Many observational studies support an inverse association between vitamin D status and breast cancer risk, which has resulted in increased interest in the use of vitamin D for breast cancer prevention (5, 6). Vitamin D deficiency (defined as serum 25(OH)D concentrations below 20 ng/mL) is common, especially in the elderly, blacks, and residents of northern climates (7). In 2011, the Institute of Medicine set the recommended dietary allowance of vitamin D at 600 IU/day for women <70 years of age, based on skeletal health and prevention of fractures (8). Based upon pooled analysis from two large observational studies conducted in the United States and UK, women with serum 25(OH)D concentrations greater than 50 ng/mL had a 50% lower risk of breast cancer compared with women with vitamin D deficiency (9). Oral daily intake of 1,000 IU of vitamin D increases circulating 25(OH)D by about 10 ng/mL (10). Given the high prevalence of vitamin D deficiency in the general population, in order to raise serum 25(OH)D above 40 to 50 ng/mL (the putative target level for breast cancer risk reduction), women would have to consume about 3,000 to 4,000 IU/day (10).
Mammographic density (MD) refers to the relative proportions of radiolucent fat and radiodense connective tissue and glandular epithelium within the breast seen on mammogram (11). Epidemiologic studies have consistently supported that women in the highest quartile of MD demonstrated a 4- to 6-fold increase in breast cancer incidence compared with those in the lowest quartile (12, 13). MD may be assessed qualitatively by Breast Imaging Reporting and Data System (BI RADS) category (1 = “almost entirely fat,” 2 = “scattered fibroglandular densities,” 3 = “heterogeneously dense,” and 4 = “extremely dense”). However, by using a well-validated computer-assisted method (Cumulus software, University of Toronto) to assess percent density as a continuous measure (0%–100% scale), more subtle changes in MD can be detected. Some observational studies demonstrated that increases in dietary vitamin D intake were associated with decreases in MD (14). In premenopausal women, daily total intakes of 400 IU of vitamin D and 1,000 mg of calcium were associated with an 8.5% lower mean MD (15). The inverse association of vitamin D with MD was seen primarily in women with high insulin-like growth factor (IGF)-1 or high IGF-binding protein (IGFBP)-3 levels (16).

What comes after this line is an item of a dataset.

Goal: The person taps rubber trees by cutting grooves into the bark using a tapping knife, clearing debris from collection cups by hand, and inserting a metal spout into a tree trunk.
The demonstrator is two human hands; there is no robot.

The purpose of this trial was to evaluate the effect of vitamin D supplementation on MD in premenopausal women at high risk for breast cancer. We also evaluated the effects of vitamin D 20,000 IU/week on blood-based biomarkers associated with breast cancer risk (IGF-1, IGFBP-3) and safety. We hypothesized that vitamin D supplementation for 12 months in premenopausal women at high risk for breast cancer would decrease MD, circulating IGF-1 and IGFBP-3 compared with placebo.
Materials and Methods
The study was registered with ClinicalTrials.gov (NCT01097278). Participants were informed of the investigational nature of the study and signed informed consent. The study was conducted after appropriate approval by individual institutional review boards in compliance with the provisions of the Declaration of Helsinki and Good Clinical Practice guidelines.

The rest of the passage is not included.